» **DESCRIPTION OF THE TASK**:
Nothing past the line containing "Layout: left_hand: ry" belongs in the output. Copy exactly every line of the data below from the first up to and including it.
- Opening Delimiter -
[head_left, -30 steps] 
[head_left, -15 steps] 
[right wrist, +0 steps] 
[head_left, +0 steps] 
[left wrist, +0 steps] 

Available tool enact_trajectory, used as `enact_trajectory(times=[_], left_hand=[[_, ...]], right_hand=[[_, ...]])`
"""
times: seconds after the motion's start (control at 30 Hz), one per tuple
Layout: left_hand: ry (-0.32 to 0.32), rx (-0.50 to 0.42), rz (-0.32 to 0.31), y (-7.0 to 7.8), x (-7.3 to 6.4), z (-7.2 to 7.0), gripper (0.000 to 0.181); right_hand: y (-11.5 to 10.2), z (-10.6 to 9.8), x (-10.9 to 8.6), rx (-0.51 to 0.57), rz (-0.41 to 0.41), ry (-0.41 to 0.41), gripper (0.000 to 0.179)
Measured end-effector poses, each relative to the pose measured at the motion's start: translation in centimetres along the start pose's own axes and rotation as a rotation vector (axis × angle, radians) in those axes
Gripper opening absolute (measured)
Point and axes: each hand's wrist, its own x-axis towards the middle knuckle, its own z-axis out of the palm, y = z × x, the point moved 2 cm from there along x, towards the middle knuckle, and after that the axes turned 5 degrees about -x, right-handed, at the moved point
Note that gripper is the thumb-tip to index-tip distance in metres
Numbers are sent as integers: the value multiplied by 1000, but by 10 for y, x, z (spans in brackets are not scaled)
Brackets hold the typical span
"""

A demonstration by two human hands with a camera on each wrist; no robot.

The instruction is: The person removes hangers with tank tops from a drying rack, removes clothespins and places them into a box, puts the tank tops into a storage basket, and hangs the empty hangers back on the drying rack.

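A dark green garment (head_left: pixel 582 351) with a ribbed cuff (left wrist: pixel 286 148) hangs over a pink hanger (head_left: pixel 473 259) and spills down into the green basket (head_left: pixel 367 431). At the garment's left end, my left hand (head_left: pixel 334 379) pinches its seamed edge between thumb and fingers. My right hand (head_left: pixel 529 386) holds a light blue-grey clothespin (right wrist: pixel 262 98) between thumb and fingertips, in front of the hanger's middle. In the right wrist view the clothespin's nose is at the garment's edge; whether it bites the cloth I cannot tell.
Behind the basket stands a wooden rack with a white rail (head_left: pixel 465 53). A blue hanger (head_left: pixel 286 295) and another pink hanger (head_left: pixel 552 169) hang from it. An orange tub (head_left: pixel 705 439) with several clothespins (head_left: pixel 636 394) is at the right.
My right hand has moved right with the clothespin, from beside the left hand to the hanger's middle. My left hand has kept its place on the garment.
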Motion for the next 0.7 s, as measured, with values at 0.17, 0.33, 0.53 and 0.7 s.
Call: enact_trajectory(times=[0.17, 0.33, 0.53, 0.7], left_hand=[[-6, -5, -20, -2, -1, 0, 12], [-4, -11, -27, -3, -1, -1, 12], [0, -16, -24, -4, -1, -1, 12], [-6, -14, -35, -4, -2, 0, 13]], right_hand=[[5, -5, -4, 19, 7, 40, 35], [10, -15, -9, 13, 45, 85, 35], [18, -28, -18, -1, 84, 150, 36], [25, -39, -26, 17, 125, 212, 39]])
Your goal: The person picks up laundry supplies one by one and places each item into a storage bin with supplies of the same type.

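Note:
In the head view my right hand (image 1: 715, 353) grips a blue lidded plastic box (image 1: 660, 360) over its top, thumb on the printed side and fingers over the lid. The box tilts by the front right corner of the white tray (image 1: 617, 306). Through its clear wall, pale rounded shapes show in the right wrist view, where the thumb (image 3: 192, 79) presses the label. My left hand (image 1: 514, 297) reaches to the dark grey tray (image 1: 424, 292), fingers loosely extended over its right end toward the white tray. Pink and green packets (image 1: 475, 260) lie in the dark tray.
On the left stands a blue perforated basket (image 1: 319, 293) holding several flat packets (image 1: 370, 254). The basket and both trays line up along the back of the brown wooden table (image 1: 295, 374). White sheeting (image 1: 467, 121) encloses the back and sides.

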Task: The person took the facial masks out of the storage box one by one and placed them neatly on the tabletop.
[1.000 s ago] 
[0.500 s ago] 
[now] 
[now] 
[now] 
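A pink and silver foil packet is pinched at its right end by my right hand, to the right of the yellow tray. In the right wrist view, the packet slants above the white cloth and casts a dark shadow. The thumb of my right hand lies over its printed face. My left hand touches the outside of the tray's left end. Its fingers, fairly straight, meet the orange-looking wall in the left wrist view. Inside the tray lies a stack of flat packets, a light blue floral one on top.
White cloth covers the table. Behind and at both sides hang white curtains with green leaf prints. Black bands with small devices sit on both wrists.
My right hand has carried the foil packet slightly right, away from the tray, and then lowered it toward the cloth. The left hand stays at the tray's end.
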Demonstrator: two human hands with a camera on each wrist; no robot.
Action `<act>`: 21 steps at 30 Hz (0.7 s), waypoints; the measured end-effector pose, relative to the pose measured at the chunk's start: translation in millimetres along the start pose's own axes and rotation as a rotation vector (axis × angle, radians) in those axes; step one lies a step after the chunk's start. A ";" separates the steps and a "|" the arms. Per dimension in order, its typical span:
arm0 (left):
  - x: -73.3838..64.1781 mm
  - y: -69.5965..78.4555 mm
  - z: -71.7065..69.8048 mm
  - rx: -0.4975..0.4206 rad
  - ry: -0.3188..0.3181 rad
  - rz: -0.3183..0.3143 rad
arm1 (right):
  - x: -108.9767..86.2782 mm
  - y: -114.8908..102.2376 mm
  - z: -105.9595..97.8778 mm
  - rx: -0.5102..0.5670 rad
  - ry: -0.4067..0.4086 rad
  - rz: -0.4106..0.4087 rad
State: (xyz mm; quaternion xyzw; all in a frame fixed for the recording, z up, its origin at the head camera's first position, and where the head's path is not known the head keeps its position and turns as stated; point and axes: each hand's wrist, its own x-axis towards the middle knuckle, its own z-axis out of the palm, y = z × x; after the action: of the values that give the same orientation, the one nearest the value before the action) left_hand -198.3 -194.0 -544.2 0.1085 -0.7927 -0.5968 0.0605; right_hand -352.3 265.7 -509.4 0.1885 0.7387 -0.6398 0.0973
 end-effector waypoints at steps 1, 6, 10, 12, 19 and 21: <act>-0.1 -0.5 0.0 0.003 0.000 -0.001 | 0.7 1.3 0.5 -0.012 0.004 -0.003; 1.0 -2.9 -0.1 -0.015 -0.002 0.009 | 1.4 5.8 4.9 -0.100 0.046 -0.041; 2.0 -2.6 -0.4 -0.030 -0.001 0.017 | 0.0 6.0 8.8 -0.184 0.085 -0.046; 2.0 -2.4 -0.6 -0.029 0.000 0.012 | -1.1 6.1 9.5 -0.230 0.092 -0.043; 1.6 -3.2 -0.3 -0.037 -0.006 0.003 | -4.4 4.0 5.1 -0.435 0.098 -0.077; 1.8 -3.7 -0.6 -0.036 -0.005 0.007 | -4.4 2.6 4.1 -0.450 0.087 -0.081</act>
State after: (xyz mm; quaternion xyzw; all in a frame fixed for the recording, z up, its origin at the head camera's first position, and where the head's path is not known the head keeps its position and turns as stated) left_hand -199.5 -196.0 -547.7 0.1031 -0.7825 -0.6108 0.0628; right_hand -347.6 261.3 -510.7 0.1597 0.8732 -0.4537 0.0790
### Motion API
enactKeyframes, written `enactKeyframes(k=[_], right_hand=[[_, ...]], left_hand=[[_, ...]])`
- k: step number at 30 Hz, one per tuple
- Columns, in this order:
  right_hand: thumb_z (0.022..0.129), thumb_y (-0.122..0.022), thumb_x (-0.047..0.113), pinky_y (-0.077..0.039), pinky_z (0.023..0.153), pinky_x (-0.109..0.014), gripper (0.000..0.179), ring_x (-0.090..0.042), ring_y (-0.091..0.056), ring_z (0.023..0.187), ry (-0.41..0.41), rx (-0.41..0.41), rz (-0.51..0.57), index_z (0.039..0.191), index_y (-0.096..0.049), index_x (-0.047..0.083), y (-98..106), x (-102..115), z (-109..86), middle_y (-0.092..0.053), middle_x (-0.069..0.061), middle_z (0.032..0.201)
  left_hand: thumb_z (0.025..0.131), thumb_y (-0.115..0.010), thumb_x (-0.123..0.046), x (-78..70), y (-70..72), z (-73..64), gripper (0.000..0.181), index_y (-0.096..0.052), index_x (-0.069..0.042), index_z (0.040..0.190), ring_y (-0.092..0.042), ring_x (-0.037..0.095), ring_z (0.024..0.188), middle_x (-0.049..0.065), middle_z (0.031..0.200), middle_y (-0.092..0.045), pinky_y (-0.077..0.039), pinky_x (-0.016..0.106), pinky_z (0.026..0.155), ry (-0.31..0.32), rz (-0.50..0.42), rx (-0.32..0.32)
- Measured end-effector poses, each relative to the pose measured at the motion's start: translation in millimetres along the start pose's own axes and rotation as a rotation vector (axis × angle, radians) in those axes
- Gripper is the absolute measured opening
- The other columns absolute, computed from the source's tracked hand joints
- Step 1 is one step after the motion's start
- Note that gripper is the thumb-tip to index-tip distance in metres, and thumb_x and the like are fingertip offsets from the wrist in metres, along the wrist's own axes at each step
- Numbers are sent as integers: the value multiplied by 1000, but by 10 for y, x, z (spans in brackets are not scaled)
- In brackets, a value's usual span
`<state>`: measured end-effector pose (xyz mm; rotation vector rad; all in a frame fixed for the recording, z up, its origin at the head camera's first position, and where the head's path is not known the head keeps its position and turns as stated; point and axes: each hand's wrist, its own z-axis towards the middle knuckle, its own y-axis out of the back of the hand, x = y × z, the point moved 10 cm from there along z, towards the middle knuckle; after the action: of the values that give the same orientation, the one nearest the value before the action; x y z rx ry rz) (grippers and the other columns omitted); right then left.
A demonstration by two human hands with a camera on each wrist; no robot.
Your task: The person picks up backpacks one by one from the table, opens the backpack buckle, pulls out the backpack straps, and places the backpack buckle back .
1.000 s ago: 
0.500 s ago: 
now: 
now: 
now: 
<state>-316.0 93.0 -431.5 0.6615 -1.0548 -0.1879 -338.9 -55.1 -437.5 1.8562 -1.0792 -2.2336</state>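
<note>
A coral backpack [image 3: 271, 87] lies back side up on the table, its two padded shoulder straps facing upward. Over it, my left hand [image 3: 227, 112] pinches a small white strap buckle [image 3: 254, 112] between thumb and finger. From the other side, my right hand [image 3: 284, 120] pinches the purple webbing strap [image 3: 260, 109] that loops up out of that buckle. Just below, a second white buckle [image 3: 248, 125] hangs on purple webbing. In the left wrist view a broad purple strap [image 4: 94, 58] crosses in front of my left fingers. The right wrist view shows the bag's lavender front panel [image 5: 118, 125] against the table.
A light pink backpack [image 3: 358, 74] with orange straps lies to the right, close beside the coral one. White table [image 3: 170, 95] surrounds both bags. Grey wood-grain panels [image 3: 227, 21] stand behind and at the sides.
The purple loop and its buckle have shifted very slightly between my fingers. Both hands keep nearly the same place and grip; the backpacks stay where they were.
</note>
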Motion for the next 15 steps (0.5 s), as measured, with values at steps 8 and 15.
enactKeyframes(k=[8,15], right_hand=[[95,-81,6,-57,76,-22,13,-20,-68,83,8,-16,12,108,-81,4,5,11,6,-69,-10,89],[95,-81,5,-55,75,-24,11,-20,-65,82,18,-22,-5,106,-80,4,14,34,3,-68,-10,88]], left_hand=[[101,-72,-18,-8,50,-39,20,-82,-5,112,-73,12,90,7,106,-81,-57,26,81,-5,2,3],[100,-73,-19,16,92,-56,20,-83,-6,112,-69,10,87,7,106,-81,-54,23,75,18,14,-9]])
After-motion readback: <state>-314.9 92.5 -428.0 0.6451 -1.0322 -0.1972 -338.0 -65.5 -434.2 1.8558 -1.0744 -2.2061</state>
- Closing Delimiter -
» **RESPONSE TO THIS EXERCISE**:
[head_left, -30 steps] 
[head_left, -15 steps] 
[right wrist, +0 steps] 
[head_left, +0 steps] 
[left wrist, +0 steps] 

Available tool enact_trajectory, used as `enact_trajectory(times=[_], left_hand=[[_, ...]], right_hand=[[_, ...]])`
"""
times: seconds after the motion's start (control at 30 Hz), one per tuple
Layout: left_hand: ry (-0.32 to 0.32), rx (-0.50 to 0.42), rz (-0.32 to 0.31), y (-7.0 to 7.8), x (-7.3 to 6.4), z (-7.2 to 7.0), gripper (0.000 to 0.181); right_hand: y (-11.5 to 10.2), z (-10.6 to 9.8), x (-10.9 to 8.6), rx (-0.51 to 0.57), rz (-0.41 to 0.41), ry (-0.41 to 0.41), gripper (0.000 to 0.179)

The output contains the complete answer to the exercise.